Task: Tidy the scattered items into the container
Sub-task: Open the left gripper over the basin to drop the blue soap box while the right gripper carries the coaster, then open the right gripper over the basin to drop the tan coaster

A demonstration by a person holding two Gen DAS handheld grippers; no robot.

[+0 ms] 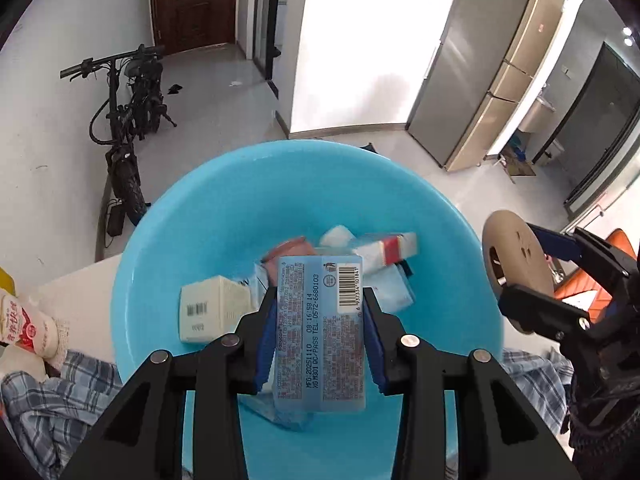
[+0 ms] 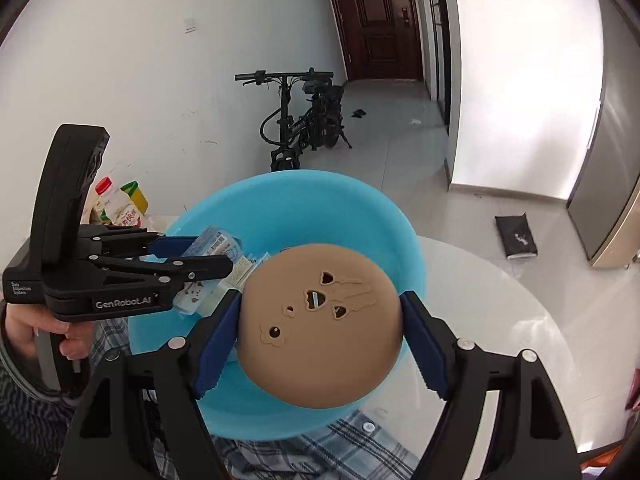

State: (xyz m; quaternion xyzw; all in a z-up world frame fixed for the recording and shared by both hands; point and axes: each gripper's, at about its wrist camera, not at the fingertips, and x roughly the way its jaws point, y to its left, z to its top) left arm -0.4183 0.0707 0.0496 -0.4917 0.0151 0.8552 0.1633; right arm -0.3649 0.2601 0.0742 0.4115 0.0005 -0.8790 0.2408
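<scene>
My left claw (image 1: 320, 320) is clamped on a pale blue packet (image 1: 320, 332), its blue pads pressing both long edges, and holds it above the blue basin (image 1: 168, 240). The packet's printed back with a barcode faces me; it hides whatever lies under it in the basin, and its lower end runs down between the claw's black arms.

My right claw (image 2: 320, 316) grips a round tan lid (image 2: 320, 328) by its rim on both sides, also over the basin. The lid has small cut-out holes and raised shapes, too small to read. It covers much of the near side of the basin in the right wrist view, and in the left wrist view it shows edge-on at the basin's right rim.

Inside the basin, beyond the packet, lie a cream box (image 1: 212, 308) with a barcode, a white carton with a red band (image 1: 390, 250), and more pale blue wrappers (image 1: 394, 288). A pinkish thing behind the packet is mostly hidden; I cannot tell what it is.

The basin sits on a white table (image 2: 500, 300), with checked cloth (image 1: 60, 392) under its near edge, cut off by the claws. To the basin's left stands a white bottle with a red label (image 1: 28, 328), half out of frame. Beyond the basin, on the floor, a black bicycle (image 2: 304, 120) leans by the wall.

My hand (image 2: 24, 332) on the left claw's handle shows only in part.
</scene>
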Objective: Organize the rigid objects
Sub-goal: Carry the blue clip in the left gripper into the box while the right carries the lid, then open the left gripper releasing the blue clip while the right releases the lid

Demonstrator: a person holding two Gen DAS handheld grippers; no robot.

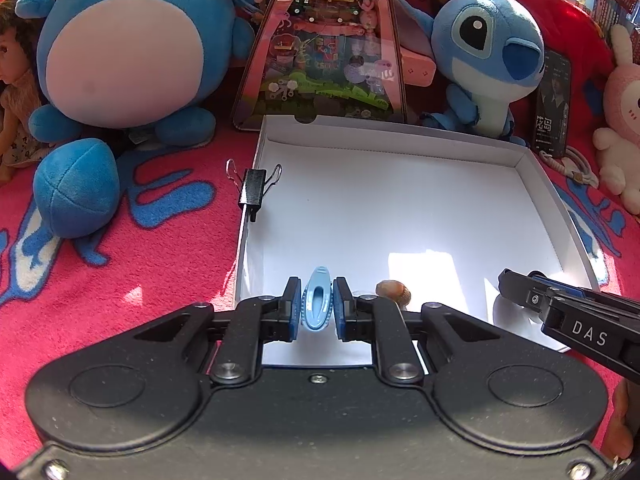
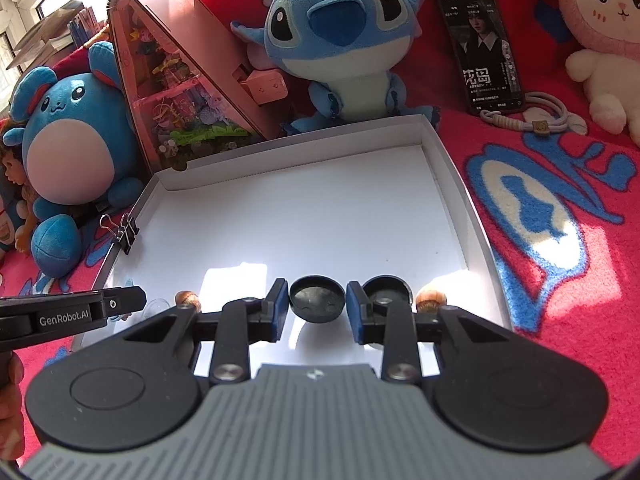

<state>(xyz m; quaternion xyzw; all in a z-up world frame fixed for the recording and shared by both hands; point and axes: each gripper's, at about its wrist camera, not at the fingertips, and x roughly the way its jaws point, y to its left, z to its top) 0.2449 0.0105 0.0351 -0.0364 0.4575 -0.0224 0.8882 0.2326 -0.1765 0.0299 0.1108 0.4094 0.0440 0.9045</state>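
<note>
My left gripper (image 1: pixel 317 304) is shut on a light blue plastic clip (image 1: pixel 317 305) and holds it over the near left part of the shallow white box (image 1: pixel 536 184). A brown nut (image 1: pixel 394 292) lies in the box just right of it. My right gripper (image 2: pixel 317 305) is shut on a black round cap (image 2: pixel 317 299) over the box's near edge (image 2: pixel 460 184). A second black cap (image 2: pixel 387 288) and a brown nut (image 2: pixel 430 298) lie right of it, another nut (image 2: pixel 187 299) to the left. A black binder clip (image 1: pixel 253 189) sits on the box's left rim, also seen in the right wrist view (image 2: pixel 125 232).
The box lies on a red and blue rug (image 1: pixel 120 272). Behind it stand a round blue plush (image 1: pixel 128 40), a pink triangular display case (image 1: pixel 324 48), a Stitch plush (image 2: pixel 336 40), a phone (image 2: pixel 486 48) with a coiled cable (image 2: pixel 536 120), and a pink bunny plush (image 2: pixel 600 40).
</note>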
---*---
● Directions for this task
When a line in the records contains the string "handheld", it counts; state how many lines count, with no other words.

● Written solution
2